Les nations en feu
Partout en Europe, la question nationale s’impose au-dessus des clivages politiques classiques. Les institutions démocratiques, conçues pour l’organisation intérieure des Etats dans une logique d’opposition gauche/ droite, sont mises au défi d’accompagner un partage de souveraineté jamais tenté et même contraire à l’histoire de la plupart des pays du continent. Gauche et droite ne se reconnaissent plus tout à fait, la nation balaie l’ordre stable dans lequel elles se rangeaient. J’ai le pouvoir démocratique de réclamer en Suisse l’égalité de salaire pour les hommes et les femmes. Mais je suis traître à la nation quand je réclame que ce salaire soit versé en euros. Le droit de défendre l’adhésion de la Suisse à l’Union existe toujours sur le papier mais il a socialement et politiquement reculé de façon spectaculaire dans les trente dernières années, à gauche comme à droite. Il est devenu incompatible avec le fait d’être Suisse. J’ai donc perdu l’espace de liberté démocratique qui me permettait de concevoir pour mon pays un avenir autre que strictement national. L’exemple britannique est encore plus parlant. En juin, quand Boris Johnson briguait la succession de Theresa May, un sondage montrait que 63% des membres du Parti conservateur préféraient le Brexit au maintien de l’Ecosse dans l’union britannique; que 59% étaient prêts à perdre l’Irlande du Nord s’il le fallait; que 61% ne voyaient pas d’inconvénient à la dégradation de l’économie si c’était le prix à payer pour sortir de l’UE; et que 54% iraient jusqu’à sacrifier le Parti conservateur pour le succès du Brexit. Le nationalisme anglais (englishness) l’emporte sur le nationalisme britannique (britishness), lui-même dominant l’appartenance partisane. Etre conservateur pro-UE n’est plus possible, preuve en est l’éjection par Johnson de 21 élus de ce parti qui ont osé s’opposer à sa stratégie de sortie de l’Union, du jamais vu dans l’histoire de la droite britannique. La nation en feu dévore jusqu’à la tradition.

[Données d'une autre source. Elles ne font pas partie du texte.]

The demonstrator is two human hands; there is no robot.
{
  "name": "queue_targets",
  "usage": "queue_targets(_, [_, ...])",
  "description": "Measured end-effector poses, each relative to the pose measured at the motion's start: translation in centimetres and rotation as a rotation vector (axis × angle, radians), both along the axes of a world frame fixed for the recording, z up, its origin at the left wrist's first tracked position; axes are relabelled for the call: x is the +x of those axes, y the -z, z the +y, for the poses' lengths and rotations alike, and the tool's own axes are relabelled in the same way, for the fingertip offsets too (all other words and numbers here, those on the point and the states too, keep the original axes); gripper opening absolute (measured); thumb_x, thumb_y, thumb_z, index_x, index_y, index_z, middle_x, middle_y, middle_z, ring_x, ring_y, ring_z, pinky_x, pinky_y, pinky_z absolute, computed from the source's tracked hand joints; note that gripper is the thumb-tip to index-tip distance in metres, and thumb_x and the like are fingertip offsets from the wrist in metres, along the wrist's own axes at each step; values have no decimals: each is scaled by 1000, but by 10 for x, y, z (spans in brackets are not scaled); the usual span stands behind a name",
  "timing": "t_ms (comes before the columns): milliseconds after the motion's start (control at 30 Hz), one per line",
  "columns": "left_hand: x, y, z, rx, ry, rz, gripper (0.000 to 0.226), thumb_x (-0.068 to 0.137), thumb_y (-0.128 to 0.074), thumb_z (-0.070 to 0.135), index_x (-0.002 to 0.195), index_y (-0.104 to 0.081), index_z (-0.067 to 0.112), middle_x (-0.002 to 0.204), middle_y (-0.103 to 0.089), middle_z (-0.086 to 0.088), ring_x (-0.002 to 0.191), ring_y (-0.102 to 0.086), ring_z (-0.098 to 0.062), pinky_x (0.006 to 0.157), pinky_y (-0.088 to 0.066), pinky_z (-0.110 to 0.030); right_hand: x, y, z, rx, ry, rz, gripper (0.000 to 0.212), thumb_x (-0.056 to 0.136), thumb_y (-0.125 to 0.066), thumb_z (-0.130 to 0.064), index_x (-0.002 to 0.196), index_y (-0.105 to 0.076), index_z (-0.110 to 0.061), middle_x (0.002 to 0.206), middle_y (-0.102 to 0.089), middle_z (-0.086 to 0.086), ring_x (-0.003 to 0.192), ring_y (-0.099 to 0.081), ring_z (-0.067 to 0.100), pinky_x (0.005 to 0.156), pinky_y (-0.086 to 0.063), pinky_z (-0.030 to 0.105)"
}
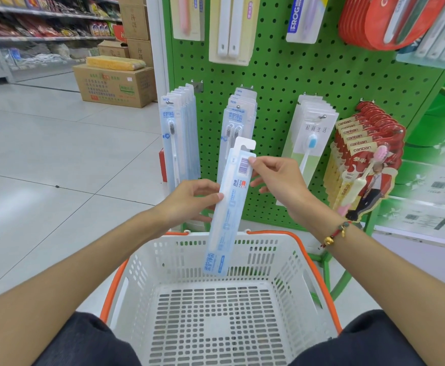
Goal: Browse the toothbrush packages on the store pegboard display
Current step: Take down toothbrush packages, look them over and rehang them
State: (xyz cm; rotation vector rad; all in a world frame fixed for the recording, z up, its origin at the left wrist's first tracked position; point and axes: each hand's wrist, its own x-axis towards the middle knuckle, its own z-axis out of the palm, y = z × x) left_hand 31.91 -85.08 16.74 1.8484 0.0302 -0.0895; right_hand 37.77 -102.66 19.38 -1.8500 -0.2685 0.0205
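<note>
- Toothbrush package [228,204]: a long, narrow blister card, pale blue and white, held upside down with its back and barcode facing the camera. It hangs tilted in the air in front of the green pegboard [308,83], its hang tab uppermost and its printed end dipping just above the far rim of the basket.
- Left hand [189,199]: fingers curled at the package's left edge about halfway along its length, thumb tip pressing the face, so it pinches the card.
- Right hand [276,180]: thumb tip at the right edge beside the barcode, near the tab; the other fingers are spread loosely behind. It steadies rather than clamps, as far as I can judge.
- Handling, by my judgement: light, thin and fairly stiff along its length, but the clear plastic looks slick and would bend or crease if squeezed flat-on. The edges, or the cardboard tab, seem the safest places to hold.
- Beside the package on the pegboard: two hooks of matching blue-white packages [180,133] to its left and behind it, a single blue-bristled brush pack [309,138] to its right, then red "canban" packs [366,159] further right.
- Below the package: a white shopping basket [292,260] with orange handles, nothing visible inside.
</note>
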Motion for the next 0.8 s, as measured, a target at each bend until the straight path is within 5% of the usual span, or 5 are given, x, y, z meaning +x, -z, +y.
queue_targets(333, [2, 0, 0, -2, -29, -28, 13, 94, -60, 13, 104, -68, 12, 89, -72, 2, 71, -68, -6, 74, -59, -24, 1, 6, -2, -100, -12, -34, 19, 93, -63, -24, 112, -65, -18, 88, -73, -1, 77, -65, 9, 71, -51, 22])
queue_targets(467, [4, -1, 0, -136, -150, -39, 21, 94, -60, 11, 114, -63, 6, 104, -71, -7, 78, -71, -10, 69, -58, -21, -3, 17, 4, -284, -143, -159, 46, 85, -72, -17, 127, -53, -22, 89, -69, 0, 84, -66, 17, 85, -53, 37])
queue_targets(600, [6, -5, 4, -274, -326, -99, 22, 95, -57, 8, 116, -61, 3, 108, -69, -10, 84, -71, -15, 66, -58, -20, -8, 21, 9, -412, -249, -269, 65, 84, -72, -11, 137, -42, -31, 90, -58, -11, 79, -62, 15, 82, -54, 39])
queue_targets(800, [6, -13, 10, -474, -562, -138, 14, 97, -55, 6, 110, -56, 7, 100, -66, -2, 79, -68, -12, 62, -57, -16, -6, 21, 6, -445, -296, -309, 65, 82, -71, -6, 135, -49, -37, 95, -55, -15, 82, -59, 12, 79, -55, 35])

Elle attaque le système bipartisan central aux institutions britanniques. Selon le dernier sondage de YouGov pour le «Times», les deux grands partis qui recueillaient 84% des suffrages aux élections législatives de 2017 n’en recevraient que 53% aujourd’hui. Les autres, Brexit Party, libéraux-démocrates, écologiste et Parti nationaliste écossais, qui n’en totalisaient que 13% en 2017, en récolteraient 45% demain. Parmi les Britanniques favorables au maintien dans l’Union, 38% ont l’intention de voter libéral-démocrate, 31% Labour, 10% écologiste et 14% conservateur. Symétriquement, parmi les partisans du Brexit, 51% ont l’intention de voter conservateur et 30% Brexit Party. C’est-à-dire que les opinions sur l’avenir du Royaume-Uni dans le monde, seul ou membre d’une entité supranationale, ne correspondent plus aux opinions séculaires gauche/droite formées dans le cours de l’administration intérieure du pays. Une rupture est intervenue, dont on voit les effets dans les manoeuvres procédurières pendables auxquelles se livre le gouvernement pour tenter de forcer une solution de Brexit. Le parlement lui résiste mais sans pouvoir produire lui-même une solution de rechange. Le système institutionnel du Royaume est mis en échec.
Le populisme autoritaire qui exploite la question nationale dans la plupart des pays s’accompagne de manipulations plus ou moins grossières des institutions démocratiques. Donald Trump a trouvé moyen de détourner le véto financier du Congrès pour construire son «mur» contre le Mexique. Ses clones font pareil ailleurs. Pourquoi le peuvent-ils? Est-ce la démocratie qui décline sous l’effet d’une fatigue culturelle, comme j’entends dire en fin de soirée quand les arguments sont épuisés? Ou est-ce plutôt la question nationale qui, faute des instruments politiques nécessaires à son élaboration et formulation adéquates au monde d’aujourd’hui, déboule avec violence dans nos démocraties de porcelaine laissées sans surveillance ni projet?